The BNP are as happy about these attacks as those who support the terrorists are. The BNP have benefited more from the attacks than anyone. If the bombers were from West Yorkshire, the BNP helped provoke these attacks as much as anyone.


Yet these prenicious and small-souled people get a great deal of backing from the US. When various BNP members, including their leader Nick Griffin, were arrested after being secretly taped admitting to crimes - including physical assault, possession of an illegal firearm and criminal property damage - motivated by their bigotry commenters on the Free Republic report of the arrests were quick to agree with the idea that Islam is, whether moderate or extremist, a "wicked religion". Other American rightwingers were quick to paint the arrest as an assault on free speech, ignoring the fact that Griffin had been arrested for criminal damage as well as the charge of "incitement to commit racial hatred". The latter charge was the only one they mentioned.
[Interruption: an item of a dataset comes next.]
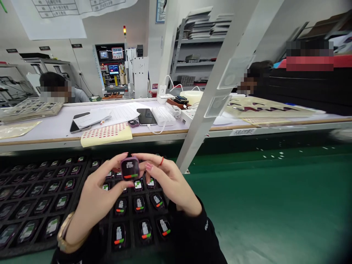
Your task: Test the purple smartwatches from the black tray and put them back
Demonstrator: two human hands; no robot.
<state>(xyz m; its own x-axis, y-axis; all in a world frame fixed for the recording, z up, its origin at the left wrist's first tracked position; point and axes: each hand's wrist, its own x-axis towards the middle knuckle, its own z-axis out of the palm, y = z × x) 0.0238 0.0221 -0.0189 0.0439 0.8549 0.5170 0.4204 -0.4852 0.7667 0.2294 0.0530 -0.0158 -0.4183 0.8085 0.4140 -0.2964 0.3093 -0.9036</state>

Sites such as Jihadwatch and others all tacitly supported bigotry and, yes, terrorism by looking the other way. In some cases, the support isn't at all tacit. It's instructive to compare the comments on supposedly non-bigoted extreme rigfhtwing sites and those of self-confessed neo-nazi groups. There isn't any difference between them.

The American rightwing is quick to point the finger at anyone who questions the current administration's chosen course in waging the war on terror. They accuse dissenters of aiding terrorists by giving the latter publicity and showing the West is not united on how to win the war. Yet they then blithely turn and aid terrorists of their own stripe. They do so out of fear of the unknown and the different. They do so out of a closet bigotry and cry foul when that bigotry is shown for what it is. They do so out of a wish to seem brave - but as the people of London have shown this last week there is a true bravery beside which theirs is seen as the hollow sham it is.

In so doing it is they, not the left, who are aiding terrorists. Both their own xenophobic, craven and fearful kind and the extremists of Islam who also hope to capitalise on fear, division and polarisation.